Managing Cisco Devices

In this book, I will cover enabling SSH on a cisco device and just a few tweaks for added security. Also this book will cover other topics like AAA model and overall management of the device

Enabling SSH
Usernames and Passwords

Enabling SSH

It always starts with the generation of a public/private keypair that will be only used for the SSH-process. In this command we use a dedicated label "SSH-KEY" which we later assign to the SSH-config. The default-keylength is typically too small, it's time to move to a stronger crypto. For new setups I only use 4096 Bit keys, however, 2048 is still widely used. Thats more than recommended on sites like http://www.keylength.com and makes the session-setup a little slower. But by far not that slow that it's unusable.
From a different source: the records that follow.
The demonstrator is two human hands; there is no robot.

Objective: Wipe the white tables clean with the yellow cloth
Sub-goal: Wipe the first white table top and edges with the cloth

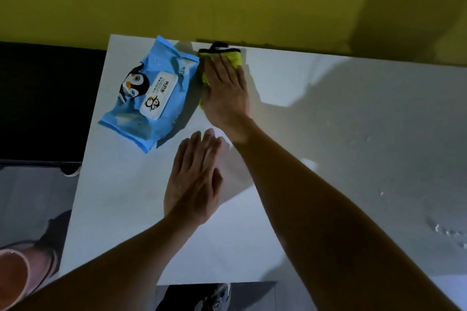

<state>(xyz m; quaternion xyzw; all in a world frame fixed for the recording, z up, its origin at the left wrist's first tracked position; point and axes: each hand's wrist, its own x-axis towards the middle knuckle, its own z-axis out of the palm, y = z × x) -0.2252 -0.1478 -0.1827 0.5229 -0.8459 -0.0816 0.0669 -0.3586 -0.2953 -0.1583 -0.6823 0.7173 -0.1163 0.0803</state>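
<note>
The yellow cloth (233,58) lies at the white table (328,134)'s far edge under your flat, pressing right hand (225,88), just beside the blue wipes pack (151,93). Your left hand (194,179) rests open, nearer you.

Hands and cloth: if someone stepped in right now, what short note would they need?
Right hand: flat, pressing the yellow cloth onto the table at its far edge by the wall.
Left hand: open, flat on the table nearer the person, holding nothing.
Wipes pack lies just left of the cloth, at the far left corner.
Done: cannot tell how much has been wiped.
Left: droplets show on the right side; wipe there, and probably under the pack.
</note>
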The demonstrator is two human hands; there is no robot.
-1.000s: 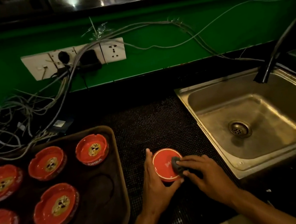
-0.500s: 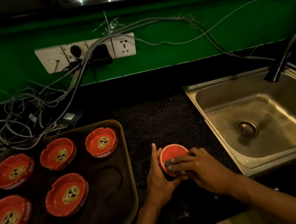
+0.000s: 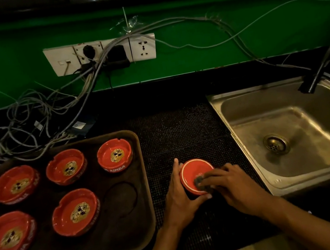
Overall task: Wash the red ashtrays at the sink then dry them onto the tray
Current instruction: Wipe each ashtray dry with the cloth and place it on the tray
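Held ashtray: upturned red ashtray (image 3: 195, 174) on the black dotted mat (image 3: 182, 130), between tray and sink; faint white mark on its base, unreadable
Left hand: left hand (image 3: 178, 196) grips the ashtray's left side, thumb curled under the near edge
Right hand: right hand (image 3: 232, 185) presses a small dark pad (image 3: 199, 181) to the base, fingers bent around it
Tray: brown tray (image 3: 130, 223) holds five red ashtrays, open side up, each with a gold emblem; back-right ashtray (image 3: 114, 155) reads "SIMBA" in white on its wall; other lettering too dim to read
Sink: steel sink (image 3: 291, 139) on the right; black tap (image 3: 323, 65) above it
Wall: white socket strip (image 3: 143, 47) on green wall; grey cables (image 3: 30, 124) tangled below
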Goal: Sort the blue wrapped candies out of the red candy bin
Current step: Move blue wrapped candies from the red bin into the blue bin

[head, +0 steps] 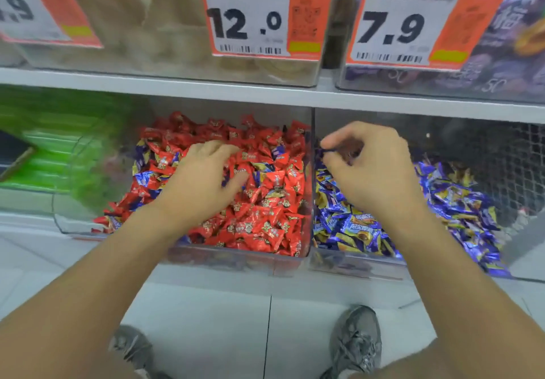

And it typically doesn't hurt to have better crypto then the others.

Getting Started:

You will need to ensure that you have a domain name configured, for example: home.lab or example.com. Let's get started

Generate Domain name

switch(config)#ip domain-name home.lab

Generate RSA-Keypair at 4096bits

switch(config)# crypto key generate rsa label SSH-KEY modulus 4096

The RSA-Keypair is assigned to the SSH-config:

switch(config)#ip ssh rsa keypair-name SSH-KEY

Allow only SSH Version 2

switch(config)#ip ssh version 2

Set Minimum Diffie-Hellman Key exchange

switch(config)#ip ssh dh min size 4096

When the SSH-session is established, the session-keys are computed with the Diffie-Hellmann key exchange protocol. By default this is done with 768 Bit, which is not state-of-the-art any more. For my setups (with MacOS and Linux clients) I configure a bitlength of 4096 Bit. You should use a powerful terminal like SecureCRT or use only a size of 2048 Bit which is still very secure. And if your IOS is too old, this command will also not be available.

SSH Logging

switch(config)#ip ssh logging events

The last step is to restrict the vty-lines to only use SSH, so that Telnet is not allowed any more:

switch(config)#line vty 0 4
  switch(config-line)#transport input ssh

If the IOS-device is running at least 15.5(2), then it's possible to disable unwanted algorithms. In security-audits, all CBC-ciphers are often a problem.

Usernames and Passwords

There are different ways in IOS to configure users with corresponding passwords. For SSH, the Router/Switch doesn't need the cleartext password.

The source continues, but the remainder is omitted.